Predicting Which Patients with Non-alcoholic Fatty Liver Disease Will Progress
SOURCE: Bazick J, et al. Clinical model for NASH and advanced fibrosis in adult patients with diabetes and NAFLD: Guidelines for referral in NAFLD. Diabetes Care 2015;38:1347-1355.
The language of progressive steps in liver disease used to be simpler: You had cirrhosis, or you didn’t.
But things have gotten much more complicated. Non-alcoholic fatty liver disease (NAFLD) is now reported to be the most common cause of chronic liver disease in the United States, and is present in 50-75% of diabetics, thus representing as many as 18 million people among diabetics alone.
Were NAFLD to simply stay NAFLD, we would have much less to discuss. Unfortunately, 10-22% of NAFLD patients have a progressive type called non-alcoholic steatohepatitis (NASH), which itself may progress to cirrhosis and hepatocellular carcinoma.
One way to identify NAFLD patients with NASH is to perform liver biopsy; appraisal of the degree and pattern of fibrosis seen on liver biopsy provides grounds for staging of NASH. But since there is risk, expense, and discomfort associated with this procedure, identification of other biologic markers indicative of NASH has been sought.

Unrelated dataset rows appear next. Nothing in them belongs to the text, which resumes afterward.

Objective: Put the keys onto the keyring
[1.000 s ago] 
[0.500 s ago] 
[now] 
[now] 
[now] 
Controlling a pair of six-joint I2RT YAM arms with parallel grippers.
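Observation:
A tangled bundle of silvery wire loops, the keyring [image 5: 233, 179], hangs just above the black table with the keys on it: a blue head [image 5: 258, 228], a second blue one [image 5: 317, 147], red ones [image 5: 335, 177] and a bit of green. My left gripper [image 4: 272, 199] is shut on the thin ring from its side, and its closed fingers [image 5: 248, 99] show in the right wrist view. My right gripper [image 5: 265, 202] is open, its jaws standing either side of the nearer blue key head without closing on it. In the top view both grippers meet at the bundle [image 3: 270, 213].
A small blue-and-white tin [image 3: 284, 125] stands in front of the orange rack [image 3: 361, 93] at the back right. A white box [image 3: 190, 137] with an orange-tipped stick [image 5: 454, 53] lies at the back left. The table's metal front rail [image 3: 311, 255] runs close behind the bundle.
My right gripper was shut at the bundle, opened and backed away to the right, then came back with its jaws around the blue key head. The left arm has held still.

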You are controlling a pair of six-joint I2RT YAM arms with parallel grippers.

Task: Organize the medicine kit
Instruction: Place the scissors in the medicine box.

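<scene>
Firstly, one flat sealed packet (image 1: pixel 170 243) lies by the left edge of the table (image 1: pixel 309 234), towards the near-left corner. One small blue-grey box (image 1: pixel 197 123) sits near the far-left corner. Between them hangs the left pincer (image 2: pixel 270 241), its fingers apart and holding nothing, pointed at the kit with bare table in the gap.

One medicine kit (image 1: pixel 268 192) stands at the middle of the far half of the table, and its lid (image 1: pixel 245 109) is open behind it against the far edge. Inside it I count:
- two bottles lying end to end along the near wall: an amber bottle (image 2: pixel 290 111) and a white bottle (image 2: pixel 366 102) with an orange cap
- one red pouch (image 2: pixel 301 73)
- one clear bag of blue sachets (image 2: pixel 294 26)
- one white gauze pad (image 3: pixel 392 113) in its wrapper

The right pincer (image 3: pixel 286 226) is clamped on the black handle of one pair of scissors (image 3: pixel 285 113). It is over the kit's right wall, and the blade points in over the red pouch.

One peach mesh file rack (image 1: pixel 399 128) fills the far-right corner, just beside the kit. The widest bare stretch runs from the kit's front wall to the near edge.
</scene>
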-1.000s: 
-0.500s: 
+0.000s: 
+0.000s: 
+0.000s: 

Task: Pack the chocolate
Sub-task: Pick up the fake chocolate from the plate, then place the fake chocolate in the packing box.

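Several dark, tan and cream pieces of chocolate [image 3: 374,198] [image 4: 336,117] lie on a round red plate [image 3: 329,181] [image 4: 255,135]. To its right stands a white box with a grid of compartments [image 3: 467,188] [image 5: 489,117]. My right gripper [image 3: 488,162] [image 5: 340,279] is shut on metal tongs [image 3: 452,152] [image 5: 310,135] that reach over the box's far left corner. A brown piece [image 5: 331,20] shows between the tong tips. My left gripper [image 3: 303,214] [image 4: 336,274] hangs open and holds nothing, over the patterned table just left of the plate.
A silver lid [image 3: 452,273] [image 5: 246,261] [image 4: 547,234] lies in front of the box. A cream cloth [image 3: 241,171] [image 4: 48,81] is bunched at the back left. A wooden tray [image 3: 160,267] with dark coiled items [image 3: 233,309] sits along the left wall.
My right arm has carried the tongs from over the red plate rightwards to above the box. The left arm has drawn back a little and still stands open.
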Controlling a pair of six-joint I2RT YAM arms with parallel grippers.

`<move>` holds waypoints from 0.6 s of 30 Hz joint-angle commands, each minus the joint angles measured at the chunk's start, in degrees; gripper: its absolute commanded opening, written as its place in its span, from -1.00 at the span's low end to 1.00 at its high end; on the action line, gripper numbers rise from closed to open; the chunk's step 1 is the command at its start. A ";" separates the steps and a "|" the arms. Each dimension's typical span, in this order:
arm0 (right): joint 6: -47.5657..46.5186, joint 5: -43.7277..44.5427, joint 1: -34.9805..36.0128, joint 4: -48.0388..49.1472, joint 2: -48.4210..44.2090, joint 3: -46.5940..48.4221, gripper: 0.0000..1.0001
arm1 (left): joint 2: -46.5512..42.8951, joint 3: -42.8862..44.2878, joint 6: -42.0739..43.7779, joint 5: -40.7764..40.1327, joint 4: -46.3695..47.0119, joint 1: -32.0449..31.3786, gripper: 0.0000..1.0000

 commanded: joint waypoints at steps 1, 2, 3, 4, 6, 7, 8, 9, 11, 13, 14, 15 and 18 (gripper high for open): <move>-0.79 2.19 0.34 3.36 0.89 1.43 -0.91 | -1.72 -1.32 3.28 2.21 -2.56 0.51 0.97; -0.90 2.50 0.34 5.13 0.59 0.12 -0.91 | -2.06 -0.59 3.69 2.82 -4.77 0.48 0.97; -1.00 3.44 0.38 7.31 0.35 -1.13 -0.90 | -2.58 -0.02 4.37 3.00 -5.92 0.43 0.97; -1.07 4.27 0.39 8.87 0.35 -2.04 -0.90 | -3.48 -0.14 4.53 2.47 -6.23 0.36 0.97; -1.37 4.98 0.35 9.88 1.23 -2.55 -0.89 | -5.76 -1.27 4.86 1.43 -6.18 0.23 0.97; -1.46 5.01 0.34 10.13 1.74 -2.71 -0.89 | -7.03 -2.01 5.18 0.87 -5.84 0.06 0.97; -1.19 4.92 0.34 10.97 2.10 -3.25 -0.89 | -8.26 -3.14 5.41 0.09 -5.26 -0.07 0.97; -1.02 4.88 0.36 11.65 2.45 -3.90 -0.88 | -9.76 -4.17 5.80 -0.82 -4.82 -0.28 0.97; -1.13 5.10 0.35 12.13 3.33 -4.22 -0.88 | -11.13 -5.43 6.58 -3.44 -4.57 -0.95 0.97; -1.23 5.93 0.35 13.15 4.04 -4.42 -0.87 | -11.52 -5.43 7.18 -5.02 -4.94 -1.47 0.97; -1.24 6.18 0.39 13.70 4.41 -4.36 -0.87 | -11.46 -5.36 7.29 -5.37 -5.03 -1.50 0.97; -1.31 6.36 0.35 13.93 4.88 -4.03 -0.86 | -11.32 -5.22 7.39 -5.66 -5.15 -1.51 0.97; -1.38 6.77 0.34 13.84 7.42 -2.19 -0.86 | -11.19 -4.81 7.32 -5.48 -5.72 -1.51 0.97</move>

Bazick et al reported on the development of a panel of markers that have suitable sensitivity and specificity to identify which patients with NAFLD are most likely to have NASH, potentially benefitting from referral for liver biopsy and confirmation of degree of fibrosis. The panel includes age, ethnicity, body mass index, waist:hip ratio, liver function tests, international normalized ratio, serum proteins, complete blood count, and serum insulin levels, all of which are obtainable with minimum of patient inconvenience.
Certain non-alcoholic fatty liver disease patients have a progressive type called non-alcoholic steatohepatitis, which itself may progress to cirrhosis and hepatocellular carcinoma.